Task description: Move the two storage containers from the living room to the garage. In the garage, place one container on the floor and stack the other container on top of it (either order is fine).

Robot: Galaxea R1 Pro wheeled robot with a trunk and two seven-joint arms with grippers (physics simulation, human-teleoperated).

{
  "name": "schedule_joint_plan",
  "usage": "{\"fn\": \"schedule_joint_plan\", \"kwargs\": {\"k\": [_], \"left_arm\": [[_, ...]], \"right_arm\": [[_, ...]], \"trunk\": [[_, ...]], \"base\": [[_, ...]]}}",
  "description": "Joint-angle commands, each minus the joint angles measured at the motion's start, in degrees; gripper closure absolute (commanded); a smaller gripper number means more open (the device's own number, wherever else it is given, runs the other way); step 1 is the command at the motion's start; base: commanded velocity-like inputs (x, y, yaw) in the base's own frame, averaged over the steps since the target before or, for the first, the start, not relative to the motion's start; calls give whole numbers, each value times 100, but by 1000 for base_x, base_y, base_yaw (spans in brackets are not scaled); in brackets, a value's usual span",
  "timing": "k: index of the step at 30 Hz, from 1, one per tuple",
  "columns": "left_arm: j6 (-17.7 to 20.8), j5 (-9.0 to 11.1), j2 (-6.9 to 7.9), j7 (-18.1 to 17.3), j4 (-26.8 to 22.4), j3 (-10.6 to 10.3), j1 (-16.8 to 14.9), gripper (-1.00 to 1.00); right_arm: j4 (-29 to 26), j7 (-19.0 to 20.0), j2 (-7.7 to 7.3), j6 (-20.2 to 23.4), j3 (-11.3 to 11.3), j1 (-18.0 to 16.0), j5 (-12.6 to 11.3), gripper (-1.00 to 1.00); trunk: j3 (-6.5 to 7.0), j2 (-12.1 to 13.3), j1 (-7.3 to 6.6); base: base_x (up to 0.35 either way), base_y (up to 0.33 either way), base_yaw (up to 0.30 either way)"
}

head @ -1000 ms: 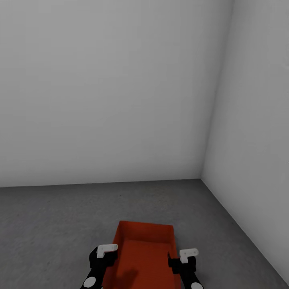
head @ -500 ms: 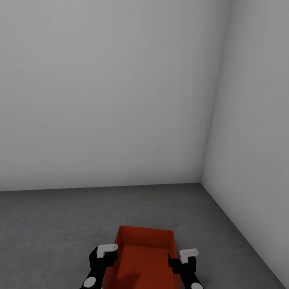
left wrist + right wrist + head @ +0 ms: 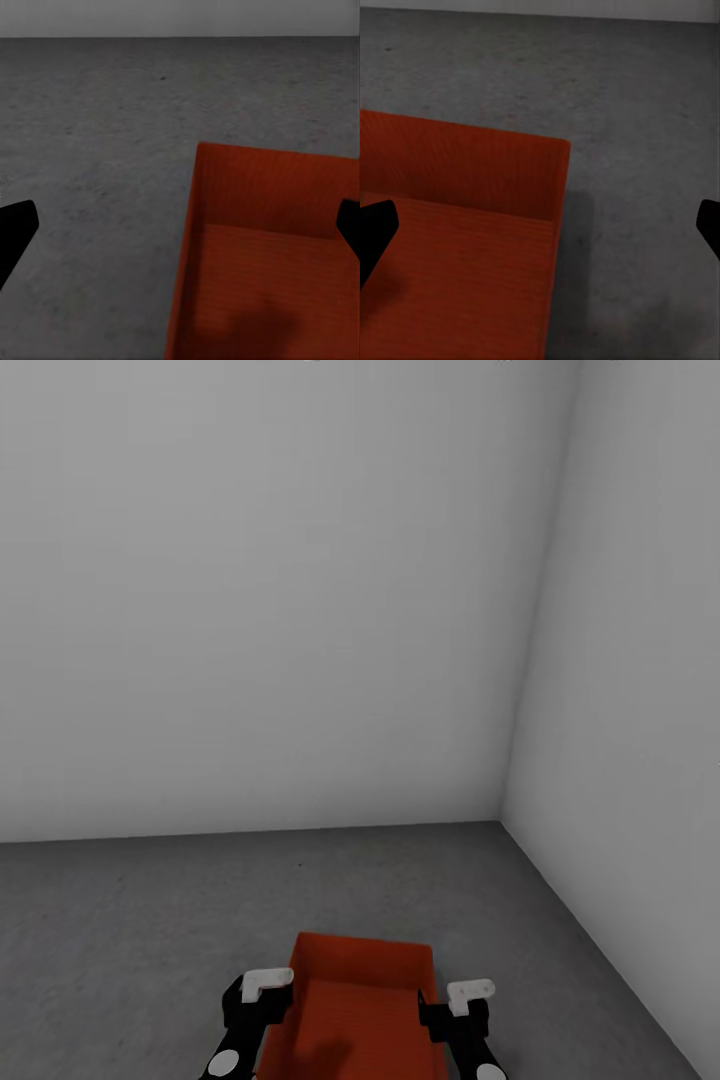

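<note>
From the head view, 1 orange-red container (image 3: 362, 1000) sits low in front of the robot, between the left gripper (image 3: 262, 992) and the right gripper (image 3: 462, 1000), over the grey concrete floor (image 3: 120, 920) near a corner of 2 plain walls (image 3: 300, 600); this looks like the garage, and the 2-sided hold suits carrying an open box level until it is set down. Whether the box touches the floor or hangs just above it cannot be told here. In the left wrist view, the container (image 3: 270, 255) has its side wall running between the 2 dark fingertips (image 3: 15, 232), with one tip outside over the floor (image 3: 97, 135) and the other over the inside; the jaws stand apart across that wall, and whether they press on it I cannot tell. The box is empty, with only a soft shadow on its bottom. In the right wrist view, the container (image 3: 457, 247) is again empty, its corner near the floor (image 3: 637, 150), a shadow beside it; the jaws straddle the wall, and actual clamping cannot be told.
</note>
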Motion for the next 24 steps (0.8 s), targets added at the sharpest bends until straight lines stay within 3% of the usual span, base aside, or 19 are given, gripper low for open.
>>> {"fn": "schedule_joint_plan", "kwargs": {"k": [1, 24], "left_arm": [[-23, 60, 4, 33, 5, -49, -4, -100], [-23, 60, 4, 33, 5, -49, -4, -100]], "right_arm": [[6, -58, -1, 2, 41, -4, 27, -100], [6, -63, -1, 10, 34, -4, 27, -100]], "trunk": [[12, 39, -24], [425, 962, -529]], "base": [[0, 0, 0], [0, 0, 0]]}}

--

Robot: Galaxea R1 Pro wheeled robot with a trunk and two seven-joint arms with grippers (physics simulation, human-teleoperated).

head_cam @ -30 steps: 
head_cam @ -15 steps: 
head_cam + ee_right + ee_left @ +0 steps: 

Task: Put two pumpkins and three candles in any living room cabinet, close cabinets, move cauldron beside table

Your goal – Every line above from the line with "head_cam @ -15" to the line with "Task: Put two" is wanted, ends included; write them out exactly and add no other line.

Written solution –
head_cam @ -15 steps: 
head_cam + ee_right + ee_left @ +0 steps: 

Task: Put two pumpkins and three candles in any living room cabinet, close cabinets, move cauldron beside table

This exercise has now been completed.